WHAT IS EXPECTED >>
Extract only the lines from the start of the entries below to the line with "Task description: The", inclusive; omit every picture.

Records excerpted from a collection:
--*--
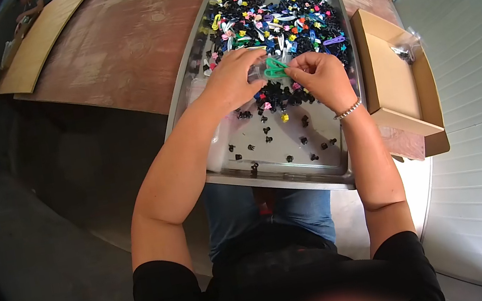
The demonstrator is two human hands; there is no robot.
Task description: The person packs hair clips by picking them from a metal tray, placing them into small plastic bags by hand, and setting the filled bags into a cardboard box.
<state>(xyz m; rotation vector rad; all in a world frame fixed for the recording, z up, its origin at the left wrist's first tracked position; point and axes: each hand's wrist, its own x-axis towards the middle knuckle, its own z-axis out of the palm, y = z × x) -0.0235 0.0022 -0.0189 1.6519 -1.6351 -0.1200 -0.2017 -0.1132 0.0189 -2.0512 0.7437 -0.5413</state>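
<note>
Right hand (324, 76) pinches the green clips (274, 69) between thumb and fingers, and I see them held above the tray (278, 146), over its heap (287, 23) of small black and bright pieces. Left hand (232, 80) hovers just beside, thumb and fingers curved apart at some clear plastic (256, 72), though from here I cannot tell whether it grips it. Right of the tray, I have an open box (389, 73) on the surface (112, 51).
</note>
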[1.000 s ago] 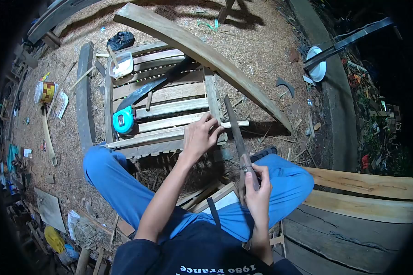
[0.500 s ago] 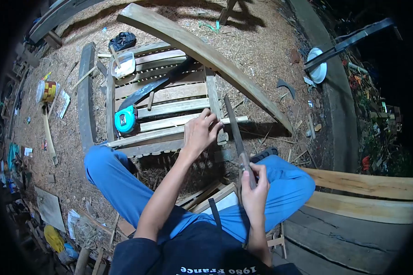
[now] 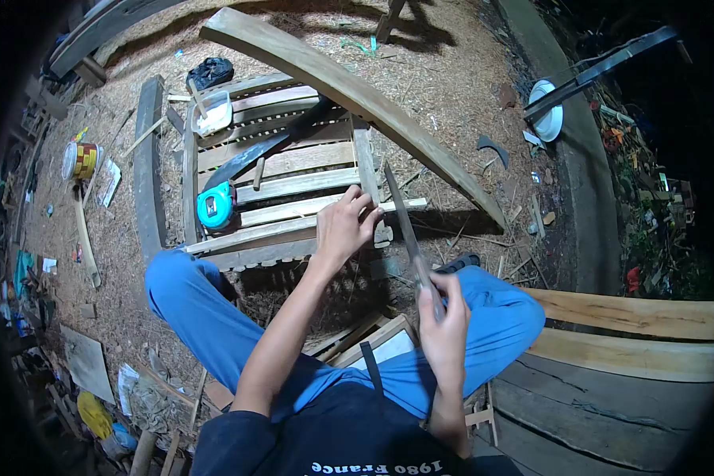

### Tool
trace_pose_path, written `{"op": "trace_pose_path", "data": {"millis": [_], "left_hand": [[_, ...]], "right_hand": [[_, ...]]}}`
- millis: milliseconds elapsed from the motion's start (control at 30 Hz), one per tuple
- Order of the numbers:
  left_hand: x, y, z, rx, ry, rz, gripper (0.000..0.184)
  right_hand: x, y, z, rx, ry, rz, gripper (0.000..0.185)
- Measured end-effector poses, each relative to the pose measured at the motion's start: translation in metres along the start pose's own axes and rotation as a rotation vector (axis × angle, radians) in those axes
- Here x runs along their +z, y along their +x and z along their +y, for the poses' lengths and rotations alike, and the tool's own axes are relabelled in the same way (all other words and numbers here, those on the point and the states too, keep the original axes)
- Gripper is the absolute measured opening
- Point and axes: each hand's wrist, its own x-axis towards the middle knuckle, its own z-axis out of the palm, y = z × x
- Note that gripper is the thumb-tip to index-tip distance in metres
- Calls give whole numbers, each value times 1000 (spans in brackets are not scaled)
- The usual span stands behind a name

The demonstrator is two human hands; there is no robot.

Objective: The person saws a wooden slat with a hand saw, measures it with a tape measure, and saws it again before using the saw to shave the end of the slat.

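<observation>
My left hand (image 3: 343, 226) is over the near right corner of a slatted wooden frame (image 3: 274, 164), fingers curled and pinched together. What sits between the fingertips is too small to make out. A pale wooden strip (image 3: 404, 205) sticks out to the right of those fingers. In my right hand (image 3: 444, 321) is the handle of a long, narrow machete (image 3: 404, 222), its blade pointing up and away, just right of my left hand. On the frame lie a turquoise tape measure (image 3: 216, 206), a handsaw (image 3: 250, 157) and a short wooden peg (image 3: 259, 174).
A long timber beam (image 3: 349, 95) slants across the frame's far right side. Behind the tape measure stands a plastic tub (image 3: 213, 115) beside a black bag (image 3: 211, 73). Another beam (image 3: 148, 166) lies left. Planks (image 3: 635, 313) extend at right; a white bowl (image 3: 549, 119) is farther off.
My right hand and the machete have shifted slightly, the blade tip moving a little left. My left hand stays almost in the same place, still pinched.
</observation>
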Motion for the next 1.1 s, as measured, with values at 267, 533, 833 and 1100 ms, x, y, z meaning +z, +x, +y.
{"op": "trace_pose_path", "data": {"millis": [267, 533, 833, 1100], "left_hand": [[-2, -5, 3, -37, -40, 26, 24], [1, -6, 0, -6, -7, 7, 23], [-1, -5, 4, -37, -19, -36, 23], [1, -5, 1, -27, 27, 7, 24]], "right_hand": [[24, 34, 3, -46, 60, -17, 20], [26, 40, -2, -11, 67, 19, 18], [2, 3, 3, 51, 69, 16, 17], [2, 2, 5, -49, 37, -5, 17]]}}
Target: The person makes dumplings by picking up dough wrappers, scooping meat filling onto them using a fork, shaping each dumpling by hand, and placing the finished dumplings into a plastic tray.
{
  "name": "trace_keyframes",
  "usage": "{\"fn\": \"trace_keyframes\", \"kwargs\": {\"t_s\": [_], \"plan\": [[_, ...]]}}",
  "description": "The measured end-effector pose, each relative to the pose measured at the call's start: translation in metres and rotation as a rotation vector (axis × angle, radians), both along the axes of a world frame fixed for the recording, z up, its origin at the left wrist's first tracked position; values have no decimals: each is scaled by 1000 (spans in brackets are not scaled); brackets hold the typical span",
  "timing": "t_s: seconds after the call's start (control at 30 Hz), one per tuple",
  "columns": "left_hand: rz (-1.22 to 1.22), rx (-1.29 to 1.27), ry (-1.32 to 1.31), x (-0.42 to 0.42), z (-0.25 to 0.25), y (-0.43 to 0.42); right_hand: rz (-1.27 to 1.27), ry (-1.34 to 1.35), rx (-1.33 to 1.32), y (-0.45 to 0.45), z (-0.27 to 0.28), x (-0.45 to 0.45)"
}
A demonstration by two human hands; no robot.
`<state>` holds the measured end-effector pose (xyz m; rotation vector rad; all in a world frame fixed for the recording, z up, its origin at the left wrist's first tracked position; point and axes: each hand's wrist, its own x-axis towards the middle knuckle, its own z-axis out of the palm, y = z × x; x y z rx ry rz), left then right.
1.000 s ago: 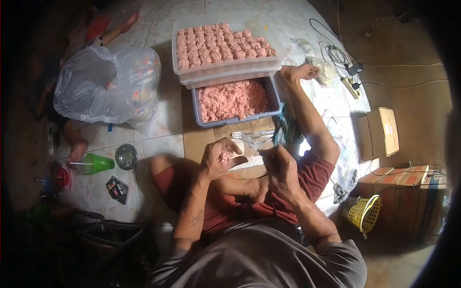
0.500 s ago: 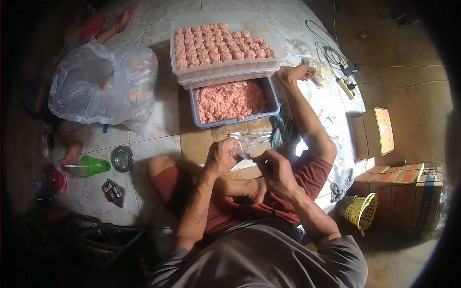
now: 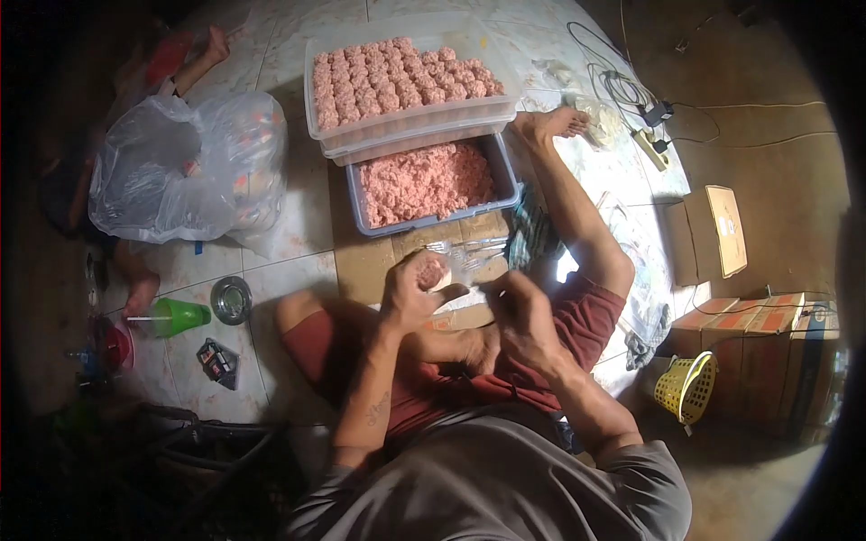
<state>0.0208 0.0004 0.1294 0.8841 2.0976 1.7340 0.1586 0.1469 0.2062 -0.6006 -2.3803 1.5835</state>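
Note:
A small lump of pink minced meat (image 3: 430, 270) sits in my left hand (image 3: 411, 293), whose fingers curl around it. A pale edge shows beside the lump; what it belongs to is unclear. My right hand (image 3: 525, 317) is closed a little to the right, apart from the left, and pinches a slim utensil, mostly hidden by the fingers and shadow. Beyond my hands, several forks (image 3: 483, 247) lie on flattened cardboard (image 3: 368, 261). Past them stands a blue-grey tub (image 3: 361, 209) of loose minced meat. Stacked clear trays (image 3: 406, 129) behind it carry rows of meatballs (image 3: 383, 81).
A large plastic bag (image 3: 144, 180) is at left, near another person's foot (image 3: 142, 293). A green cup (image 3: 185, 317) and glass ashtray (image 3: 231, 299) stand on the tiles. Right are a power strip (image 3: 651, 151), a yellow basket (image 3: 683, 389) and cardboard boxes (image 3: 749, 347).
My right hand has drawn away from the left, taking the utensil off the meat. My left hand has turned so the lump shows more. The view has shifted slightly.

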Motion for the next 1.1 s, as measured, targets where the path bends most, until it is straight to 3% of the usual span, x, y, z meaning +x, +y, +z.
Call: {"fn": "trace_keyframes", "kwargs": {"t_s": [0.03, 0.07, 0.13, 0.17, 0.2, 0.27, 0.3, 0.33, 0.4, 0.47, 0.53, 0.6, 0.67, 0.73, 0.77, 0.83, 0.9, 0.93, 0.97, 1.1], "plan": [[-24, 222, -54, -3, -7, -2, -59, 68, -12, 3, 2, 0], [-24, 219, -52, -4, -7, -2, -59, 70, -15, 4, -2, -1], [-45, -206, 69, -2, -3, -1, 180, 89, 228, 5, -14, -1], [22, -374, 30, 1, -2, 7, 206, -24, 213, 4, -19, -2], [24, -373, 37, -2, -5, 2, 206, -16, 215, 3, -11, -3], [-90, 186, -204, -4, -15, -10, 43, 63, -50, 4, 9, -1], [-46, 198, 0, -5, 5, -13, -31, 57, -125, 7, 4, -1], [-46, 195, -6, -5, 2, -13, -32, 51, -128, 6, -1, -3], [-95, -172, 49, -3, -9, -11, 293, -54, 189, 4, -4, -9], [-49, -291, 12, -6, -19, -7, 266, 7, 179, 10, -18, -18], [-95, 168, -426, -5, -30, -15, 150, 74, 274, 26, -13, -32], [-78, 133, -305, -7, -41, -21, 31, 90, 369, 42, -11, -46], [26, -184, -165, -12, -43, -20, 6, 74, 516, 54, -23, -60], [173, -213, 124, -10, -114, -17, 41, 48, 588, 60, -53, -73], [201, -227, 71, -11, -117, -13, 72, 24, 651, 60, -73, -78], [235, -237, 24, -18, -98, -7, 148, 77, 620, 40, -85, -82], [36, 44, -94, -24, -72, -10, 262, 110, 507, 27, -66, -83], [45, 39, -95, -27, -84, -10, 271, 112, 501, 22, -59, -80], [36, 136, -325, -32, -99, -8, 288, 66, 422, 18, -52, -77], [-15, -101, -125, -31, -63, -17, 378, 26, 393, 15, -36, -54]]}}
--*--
SOLVED PROBLEM >>
The demonstrator is two human hands; there is no robot.
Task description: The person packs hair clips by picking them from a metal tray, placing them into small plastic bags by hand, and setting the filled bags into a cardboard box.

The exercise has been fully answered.